The effect of tumor size on post-SRS neurological outcomes remains controversial. Johnson et al. [38] reported that smaller tumors (≤ 1.2 mL) were associated with better hearing preservation; however, this was not confirmed in previous studies [39, 40] or in ours. Indeed, the hearing preservation rate (61% at 10 years) in our study was comparable to those other studies (34–66% at 2–7 years after SRS), and suppression of the mean cochlear dose ≤ 5 Gy contributed to better hearing preservation, as in previous studies. [8, 11, 13, 15, 16, 41, 42]. Hence, further investigation of the association between tumor size and hearing preservation is necessary. Facial nerve preservation after SRS is generally excellent even in large tumors [6,7,8, 10,11,12,13,14,15,16], although Ogino et al. [16] reported an association between a worse facial nerve prognosis and a larger tumor as well as a higher prescription dose (> 12/13 Gy). Although our study did not confirm the association between post-SRS facial nerve deficits and Koos grade IV tumors, a prescription dose > 12 Gy was associated with such deficits. Moreover, we demonstrated that a lower prescription dose was associated with better trigeminal nerve preservation [21]. These results suggest that a modest prescription dose (12 Gy) may be a suitable treatment even for larger VSs; validation with larger samples is needed.

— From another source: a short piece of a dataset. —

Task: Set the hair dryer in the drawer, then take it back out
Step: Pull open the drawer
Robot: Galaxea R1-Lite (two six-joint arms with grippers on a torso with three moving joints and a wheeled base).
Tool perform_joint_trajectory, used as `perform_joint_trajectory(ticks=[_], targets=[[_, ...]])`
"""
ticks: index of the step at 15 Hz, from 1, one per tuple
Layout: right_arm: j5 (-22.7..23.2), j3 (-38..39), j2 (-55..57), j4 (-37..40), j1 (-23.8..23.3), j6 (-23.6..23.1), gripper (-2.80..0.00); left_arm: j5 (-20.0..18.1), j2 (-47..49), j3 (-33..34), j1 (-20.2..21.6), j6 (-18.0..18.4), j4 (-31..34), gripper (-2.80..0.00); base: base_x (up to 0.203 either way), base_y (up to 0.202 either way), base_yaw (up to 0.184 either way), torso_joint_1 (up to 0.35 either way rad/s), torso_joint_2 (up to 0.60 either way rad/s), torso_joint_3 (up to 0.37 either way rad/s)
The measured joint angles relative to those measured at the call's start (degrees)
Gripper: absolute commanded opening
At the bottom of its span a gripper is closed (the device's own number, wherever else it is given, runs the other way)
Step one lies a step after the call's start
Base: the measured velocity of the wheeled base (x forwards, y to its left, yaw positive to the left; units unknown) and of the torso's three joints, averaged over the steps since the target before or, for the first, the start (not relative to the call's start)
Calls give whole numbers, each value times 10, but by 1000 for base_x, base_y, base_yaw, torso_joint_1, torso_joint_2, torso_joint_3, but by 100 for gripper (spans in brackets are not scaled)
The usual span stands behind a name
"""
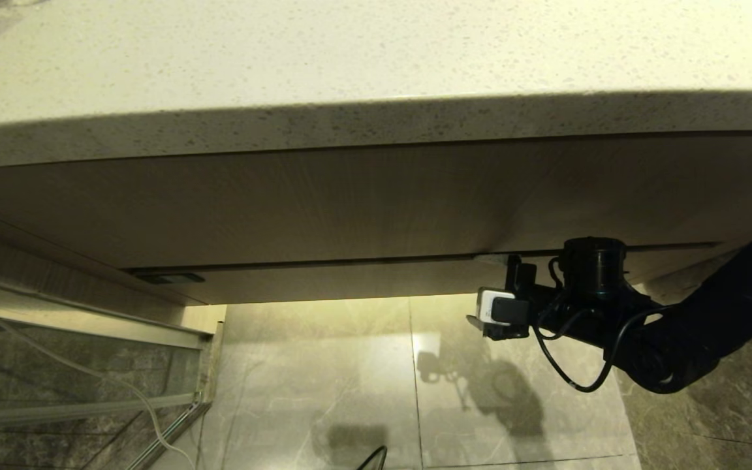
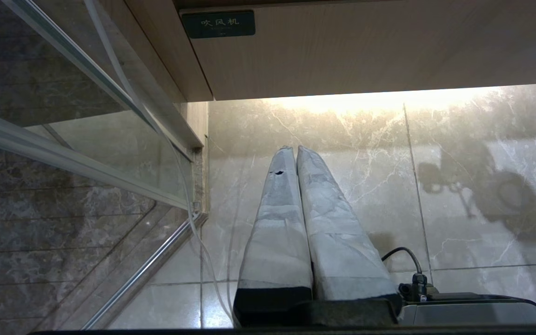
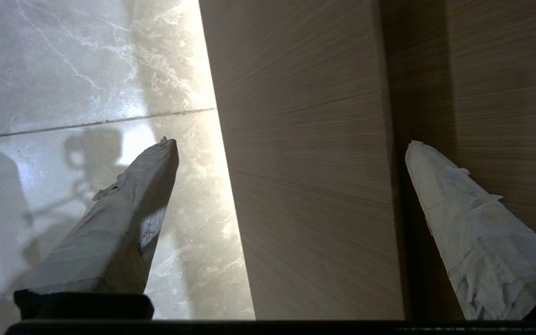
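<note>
The drawer (image 1: 350, 282) is shut; its narrow wood-grain front runs under the taller wood-grain panel (image 1: 350, 209). My right arm (image 1: 676, 339) reaches in from the right, wrist up against the drawer front's right part. In the right wrist view my right gripper (image 3: 291, 143) is open. It straddles the drawer front (image 3: 305, 186), with one finger (image 3: 123, 223) over the floor side and the other finger (image 3: 472, 232) by the seam to the panel. Nothing is held. My left gripper (image 2: 294, 149) hangs shut over the floor, parked. The hair dryer is out of view.
A speckled stone countertop (image 1: 350, 52) overhangs the panel. At the left stand a glass partition with a metal frame (image 1: 56, 365) and a thin pale cord (image 1: 121, 385). A dark label (image 2: 218, 24) marks the drawer's left end. Marble floor tiles (image 1: 324, 365) lie below.
</note>
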Motion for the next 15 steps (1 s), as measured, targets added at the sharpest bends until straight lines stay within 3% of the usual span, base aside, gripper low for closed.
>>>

Hydrocephalus is a major complication of SRS for VSs, with an incidence of 5.6%–11% [43, 44]. While older age is a well-known risk factor for post-SRS hydrocephalus, tumor size is not a clear risk. In this study, larger tumor size was not a risk factor. In terms of hydrocephalus, although there may be no need to avoid SRS, we recommend careful follow-up in older patients or patients with enlarged ventricles before SRS.

This study has several limitations. First, this was a retrospective, single-center study, which might have introduced a selection bias. Second, the small numbers of patients with Koos grade IV VSs (50) and treatment failure may have led to inaccurate assessment of risk factors. Third, we did not analyze the size limit of SRS treatment in this group. Future studies are warranted to determine the highest VS volume for which SRS is practical and safe in the long term. Finally, only 93 patients were pathologically diagnosed; the other patients were treated based on a radiological diagnosis of VS, which might have increased the false positive rate and influenced our results.

Conclusion

We observed favorable long-term tumor control and neurological preservation with SRS for Koos grade IV VSs, suggesting that SRS may play an essential role in the treatment of such tumors.